WORK INSTRUCTION: Reproduce exactly, and only, the lines below from the one containing "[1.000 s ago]" through the one containing "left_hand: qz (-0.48".

--- THE RECORDS Enclosed Below ---

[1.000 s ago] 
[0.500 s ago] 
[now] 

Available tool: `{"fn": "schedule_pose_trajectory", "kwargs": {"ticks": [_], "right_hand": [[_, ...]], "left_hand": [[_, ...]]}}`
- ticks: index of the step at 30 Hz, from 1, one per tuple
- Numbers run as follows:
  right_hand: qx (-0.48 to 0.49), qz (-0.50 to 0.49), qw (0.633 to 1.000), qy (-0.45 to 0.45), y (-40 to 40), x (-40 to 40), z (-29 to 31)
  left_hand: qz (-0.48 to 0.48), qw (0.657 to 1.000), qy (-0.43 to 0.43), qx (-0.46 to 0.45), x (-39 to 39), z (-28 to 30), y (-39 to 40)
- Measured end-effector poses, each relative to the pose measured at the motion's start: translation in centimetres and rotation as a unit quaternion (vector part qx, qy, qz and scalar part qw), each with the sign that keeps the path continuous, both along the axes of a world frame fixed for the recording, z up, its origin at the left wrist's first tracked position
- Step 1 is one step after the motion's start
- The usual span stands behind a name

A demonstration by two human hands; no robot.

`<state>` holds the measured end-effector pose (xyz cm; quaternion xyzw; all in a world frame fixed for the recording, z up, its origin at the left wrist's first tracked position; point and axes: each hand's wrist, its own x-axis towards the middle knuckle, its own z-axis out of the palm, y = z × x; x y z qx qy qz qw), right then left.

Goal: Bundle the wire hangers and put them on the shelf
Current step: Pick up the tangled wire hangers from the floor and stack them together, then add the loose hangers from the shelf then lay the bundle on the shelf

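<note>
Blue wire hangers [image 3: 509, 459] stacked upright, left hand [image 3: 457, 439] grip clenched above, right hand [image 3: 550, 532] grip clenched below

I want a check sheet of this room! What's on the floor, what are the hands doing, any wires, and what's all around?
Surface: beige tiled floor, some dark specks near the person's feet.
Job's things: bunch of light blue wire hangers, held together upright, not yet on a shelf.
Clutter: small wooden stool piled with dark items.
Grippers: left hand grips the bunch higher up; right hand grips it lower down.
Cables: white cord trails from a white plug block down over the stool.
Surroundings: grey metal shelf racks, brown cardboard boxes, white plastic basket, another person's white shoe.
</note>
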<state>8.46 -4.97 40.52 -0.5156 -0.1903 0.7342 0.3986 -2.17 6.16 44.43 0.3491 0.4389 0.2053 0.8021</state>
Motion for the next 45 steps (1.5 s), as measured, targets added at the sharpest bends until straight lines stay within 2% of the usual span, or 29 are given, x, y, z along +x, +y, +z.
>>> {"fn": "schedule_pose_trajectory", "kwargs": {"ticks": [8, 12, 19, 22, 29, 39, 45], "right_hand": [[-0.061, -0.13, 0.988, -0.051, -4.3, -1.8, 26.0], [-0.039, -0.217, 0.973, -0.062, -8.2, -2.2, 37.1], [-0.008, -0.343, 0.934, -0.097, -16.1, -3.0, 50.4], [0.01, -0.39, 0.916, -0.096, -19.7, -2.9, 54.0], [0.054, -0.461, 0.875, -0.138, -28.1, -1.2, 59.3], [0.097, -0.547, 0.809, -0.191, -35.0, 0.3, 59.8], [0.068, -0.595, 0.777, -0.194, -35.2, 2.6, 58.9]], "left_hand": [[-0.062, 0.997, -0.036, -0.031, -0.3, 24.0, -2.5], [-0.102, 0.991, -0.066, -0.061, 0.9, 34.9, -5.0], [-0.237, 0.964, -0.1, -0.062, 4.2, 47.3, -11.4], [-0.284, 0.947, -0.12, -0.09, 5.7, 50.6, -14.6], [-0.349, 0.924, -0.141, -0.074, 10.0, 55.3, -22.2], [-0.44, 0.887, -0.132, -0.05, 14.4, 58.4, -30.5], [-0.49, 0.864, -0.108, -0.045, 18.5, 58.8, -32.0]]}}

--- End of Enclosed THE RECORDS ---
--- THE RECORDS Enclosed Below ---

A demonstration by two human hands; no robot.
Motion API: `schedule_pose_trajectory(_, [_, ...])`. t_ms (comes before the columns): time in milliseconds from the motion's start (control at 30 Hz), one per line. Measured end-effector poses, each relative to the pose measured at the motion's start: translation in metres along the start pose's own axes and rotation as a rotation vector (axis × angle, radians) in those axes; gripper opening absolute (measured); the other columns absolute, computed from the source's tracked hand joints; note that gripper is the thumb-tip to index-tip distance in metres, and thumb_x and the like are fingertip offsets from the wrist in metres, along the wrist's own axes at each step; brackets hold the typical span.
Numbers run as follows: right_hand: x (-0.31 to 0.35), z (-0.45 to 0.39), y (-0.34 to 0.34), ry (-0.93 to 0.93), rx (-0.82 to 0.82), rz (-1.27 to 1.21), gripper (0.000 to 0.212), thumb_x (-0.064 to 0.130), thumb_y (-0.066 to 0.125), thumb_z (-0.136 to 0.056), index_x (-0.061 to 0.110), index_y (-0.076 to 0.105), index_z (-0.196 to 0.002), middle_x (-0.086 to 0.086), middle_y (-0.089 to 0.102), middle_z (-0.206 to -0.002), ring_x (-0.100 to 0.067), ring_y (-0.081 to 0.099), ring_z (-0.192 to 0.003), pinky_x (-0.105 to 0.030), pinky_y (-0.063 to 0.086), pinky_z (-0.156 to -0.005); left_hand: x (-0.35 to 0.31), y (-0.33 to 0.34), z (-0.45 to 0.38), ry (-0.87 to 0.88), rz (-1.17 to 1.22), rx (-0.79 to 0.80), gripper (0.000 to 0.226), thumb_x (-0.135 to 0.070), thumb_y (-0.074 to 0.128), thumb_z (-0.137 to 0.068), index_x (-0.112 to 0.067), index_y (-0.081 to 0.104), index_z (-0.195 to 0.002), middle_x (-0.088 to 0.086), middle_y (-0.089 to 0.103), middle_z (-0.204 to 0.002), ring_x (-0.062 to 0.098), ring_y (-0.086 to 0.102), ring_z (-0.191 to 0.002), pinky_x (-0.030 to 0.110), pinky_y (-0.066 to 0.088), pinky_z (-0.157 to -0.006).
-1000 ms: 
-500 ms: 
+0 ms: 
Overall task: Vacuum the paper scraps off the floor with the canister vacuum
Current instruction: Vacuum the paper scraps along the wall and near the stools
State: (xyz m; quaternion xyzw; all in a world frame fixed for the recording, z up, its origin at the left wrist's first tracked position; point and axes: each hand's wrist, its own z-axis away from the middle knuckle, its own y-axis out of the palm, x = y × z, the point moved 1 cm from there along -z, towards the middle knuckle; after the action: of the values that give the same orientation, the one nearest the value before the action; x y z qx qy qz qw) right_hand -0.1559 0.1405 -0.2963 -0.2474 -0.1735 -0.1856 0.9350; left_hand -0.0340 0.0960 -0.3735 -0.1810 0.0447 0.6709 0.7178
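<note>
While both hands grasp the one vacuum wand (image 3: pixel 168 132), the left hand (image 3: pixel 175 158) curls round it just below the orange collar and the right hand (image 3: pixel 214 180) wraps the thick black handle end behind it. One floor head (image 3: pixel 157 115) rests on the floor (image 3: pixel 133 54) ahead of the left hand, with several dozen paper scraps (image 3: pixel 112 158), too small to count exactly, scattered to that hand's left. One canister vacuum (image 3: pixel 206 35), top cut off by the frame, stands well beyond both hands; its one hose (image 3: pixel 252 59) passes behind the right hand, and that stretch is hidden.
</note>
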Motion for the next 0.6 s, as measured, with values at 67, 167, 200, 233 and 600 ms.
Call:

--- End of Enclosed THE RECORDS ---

ANSWER SPACE:
[1.000 s ago] 
[0.500 s ago] 
[now] 

Available tool: `{"fn": "schedule_pose_trajectory", "kwargs": {"ticks": [_], "right_hand": [[_, ...]], "left_hand": [[_, ...]]}}`
- ticks: index of the step at 30 Hz, from 1, one per tuple
- Numbers run as follows:
  right_hand: qx (-0.48 to 0.49), qz (-0.50 to 0.49), qw (0.633 to 1.000), qy (-0.45 to 0.45), y (-40 to 40), x (-40 to 40), z (-29 to 31)
  left_hand: qz (-0.48 to 0.48), qw (0.657 to 1.000), qy (-0.43 to 0.43), qx (-0.46 to 0.45), x (-39 to 39), z (-28 to 30), y (-39 to 40)

The submitted answer is complete.